Required work: Locate all lines in the data below that hold "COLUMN" and show them.

Available data:
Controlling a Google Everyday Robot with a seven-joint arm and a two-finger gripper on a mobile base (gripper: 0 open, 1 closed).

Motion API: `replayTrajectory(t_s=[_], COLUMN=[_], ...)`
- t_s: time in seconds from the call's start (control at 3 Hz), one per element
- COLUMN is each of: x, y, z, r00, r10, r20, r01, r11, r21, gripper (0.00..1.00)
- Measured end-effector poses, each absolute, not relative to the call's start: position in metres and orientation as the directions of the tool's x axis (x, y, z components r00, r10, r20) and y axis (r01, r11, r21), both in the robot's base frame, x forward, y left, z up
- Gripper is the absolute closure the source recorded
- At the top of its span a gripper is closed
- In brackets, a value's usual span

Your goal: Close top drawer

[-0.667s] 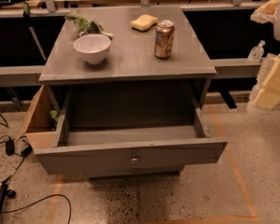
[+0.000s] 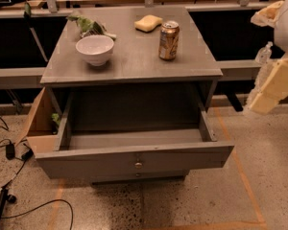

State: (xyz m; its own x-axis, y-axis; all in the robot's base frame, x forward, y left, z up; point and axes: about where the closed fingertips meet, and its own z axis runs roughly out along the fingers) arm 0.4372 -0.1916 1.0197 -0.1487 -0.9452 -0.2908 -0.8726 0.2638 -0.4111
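Below the surface's [image 2: 134, 61] front edge, the top drawer [image 2: 86, 163] juts fully out with its knob [image 2: 138, 165] facing the camera, just as it did a moment ago. Nothing has shifted. The pincer [image 2: 272, 87] hangs beyond the surface's right edge, well apart from the drawer; whether it is apart or together cannot be told. Closing has probably not begun, and the pincer must first reach the drawer front to push.
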Motion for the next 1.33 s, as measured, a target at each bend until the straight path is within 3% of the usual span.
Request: replayTrajectory(t_s=[0.67, 1.33], x=[0.465, 0.492], y=[-0.125, -0.101], z=[0.918, 0.888], r00=[0.059, 0.176], r10=[-0.839, -0.799], r20=[-0.541, -0.575], r01=[-0.902, -0.861], r11=[0.187, 0.159], r21=[-0.390, -0.484], gripper=[0.00, 0.00])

Response to the exercise:
Motion API: `replayTrajectory(t_s=[_], COLUMN=[_], ...)`
- COLUMN is each of: x, y, z, r00, r10, r20, r01, r11, r21, gripper (0.00..1.00)

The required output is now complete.